Exercise instructions | Keep to one stretch of the data below, the lines from the one with "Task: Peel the" up to and including the one with "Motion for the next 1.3", and return that stretch exactly.

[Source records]
::::::
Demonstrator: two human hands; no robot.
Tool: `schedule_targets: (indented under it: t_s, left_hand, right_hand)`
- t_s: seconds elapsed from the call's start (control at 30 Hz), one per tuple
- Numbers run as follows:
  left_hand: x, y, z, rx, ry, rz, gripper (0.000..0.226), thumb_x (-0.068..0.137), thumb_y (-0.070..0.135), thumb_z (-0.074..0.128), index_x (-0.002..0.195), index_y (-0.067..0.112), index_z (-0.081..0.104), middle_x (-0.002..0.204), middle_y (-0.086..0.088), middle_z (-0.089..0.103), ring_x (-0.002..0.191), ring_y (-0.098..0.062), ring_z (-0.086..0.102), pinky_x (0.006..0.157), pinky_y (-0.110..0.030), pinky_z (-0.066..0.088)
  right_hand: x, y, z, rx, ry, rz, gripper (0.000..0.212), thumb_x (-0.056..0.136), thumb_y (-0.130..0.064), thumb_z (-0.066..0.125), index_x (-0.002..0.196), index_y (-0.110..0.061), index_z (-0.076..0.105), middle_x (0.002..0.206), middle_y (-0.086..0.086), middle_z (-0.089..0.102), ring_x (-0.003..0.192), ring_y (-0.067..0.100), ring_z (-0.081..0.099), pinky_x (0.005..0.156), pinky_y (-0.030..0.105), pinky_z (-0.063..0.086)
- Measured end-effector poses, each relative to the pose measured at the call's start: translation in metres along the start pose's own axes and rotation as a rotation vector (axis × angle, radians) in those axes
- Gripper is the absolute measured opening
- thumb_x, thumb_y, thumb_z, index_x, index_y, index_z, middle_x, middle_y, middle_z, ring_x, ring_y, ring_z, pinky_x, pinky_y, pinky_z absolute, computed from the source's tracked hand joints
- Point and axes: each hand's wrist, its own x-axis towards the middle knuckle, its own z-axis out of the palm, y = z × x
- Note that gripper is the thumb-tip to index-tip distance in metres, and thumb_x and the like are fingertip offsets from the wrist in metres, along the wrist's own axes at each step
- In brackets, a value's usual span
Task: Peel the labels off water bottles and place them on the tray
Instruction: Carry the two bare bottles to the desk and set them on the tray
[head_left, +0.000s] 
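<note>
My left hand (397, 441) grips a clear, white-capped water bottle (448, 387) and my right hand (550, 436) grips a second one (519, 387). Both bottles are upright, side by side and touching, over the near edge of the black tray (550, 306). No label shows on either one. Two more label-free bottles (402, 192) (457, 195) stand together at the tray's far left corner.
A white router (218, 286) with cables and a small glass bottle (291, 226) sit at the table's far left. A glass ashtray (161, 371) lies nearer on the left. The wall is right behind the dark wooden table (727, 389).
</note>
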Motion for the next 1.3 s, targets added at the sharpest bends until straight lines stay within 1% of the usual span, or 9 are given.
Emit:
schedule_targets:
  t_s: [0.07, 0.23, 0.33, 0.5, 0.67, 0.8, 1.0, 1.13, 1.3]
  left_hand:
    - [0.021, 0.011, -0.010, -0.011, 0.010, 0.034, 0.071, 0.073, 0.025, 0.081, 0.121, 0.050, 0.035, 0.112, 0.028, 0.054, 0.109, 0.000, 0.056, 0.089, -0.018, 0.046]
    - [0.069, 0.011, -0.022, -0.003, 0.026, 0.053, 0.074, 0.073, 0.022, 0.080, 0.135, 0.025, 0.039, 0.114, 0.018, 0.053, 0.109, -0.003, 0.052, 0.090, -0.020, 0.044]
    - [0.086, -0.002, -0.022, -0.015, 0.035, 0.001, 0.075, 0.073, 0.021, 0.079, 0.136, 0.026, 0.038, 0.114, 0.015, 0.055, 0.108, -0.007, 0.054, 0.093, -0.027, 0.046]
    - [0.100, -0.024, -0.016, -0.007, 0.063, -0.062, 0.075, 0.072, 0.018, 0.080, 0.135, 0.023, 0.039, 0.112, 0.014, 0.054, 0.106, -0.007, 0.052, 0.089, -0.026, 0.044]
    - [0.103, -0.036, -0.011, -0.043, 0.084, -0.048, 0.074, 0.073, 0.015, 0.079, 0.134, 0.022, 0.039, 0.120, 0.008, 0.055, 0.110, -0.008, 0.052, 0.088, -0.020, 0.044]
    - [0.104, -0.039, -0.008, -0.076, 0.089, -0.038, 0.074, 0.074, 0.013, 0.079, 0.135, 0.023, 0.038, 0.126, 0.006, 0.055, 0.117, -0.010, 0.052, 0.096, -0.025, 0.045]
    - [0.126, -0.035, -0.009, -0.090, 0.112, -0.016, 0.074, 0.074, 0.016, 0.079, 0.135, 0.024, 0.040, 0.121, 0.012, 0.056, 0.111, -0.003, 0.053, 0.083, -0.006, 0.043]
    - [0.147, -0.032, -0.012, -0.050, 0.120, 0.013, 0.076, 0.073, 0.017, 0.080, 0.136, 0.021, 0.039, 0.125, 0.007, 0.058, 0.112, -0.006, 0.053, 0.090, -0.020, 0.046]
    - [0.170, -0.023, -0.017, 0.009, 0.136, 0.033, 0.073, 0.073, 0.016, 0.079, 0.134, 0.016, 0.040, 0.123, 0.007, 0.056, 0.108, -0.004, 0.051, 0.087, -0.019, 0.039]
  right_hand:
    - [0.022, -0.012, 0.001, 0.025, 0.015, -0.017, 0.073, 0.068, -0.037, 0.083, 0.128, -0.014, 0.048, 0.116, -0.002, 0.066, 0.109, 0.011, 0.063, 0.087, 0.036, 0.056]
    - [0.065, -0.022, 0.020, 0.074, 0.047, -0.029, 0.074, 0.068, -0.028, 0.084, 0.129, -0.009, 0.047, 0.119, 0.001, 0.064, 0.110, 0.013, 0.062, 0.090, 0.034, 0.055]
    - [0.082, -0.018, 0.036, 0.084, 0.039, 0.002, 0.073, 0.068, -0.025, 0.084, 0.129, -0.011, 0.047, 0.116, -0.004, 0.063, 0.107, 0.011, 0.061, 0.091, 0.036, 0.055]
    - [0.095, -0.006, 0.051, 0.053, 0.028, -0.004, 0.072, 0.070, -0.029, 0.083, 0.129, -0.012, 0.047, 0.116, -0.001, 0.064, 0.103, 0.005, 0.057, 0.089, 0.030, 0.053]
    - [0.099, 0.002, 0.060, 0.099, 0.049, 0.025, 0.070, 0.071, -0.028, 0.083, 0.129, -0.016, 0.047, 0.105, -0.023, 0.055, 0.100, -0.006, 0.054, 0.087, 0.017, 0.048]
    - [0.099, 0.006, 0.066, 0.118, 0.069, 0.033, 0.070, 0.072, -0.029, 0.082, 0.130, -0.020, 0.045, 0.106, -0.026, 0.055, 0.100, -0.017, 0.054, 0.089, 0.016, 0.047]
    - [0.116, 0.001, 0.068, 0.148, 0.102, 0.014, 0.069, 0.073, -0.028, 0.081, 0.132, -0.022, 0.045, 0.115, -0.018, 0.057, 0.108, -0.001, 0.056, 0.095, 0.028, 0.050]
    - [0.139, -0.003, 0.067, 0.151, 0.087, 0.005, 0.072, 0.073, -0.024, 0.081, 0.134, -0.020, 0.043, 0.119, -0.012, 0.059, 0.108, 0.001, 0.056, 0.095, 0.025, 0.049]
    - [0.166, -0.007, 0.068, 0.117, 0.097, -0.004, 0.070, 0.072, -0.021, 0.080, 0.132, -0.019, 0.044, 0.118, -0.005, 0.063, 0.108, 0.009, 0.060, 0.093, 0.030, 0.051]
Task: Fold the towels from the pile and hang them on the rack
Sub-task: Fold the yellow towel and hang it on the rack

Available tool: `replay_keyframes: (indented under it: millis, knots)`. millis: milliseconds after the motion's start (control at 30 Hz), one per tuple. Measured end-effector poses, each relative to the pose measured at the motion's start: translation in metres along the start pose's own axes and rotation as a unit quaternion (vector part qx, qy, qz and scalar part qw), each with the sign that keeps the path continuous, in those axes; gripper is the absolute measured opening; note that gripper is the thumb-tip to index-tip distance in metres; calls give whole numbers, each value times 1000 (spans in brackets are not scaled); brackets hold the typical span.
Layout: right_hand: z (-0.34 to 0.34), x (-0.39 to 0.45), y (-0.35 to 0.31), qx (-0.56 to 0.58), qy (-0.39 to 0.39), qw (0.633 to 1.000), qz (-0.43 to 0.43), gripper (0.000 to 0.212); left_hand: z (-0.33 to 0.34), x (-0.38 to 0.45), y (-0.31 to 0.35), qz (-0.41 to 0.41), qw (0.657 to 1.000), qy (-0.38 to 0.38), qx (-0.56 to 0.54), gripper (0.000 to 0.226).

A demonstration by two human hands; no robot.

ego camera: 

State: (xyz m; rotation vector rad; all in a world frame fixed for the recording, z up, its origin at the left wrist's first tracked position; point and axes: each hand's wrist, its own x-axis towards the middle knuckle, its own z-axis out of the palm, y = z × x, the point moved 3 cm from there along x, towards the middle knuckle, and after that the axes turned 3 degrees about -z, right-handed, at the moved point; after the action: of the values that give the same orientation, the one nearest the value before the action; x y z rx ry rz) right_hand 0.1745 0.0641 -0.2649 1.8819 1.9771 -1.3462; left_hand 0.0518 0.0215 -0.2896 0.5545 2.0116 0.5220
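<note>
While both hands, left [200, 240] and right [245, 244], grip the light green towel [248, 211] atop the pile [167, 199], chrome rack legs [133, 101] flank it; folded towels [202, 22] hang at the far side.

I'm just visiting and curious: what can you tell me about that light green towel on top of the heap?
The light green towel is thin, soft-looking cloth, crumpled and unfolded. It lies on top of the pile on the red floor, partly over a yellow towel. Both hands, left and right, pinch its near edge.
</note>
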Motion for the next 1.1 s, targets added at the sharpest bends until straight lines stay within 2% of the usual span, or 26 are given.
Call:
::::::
Output for this task |
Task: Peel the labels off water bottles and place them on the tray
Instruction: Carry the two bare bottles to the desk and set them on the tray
[head_left, +0.000s] 
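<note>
My left hand (397, 441) grips a clear, white-capped water bottle (448, 387) and my right hand (550, 436) grips a second one (519, 387). Both bottles are upright, side by side and touching, over the near edge of the black tray (550, 306). No label shows on either one. Two more label-free bottles (402, 192) (457, 195) stand together at the tray's far left corner.
A white router (218, 286) with cables and a small glass bottle (291, 226) sit at the table's far left. A glass ashtray (161, 371) lies nearer on the left. The wall is right behind the dark wooden table (727, 389).
</note>
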Motion for the next 1.3 s, targets added at the sharpest bends until straight lines stay within 1% of the usual span, or 9 are given.

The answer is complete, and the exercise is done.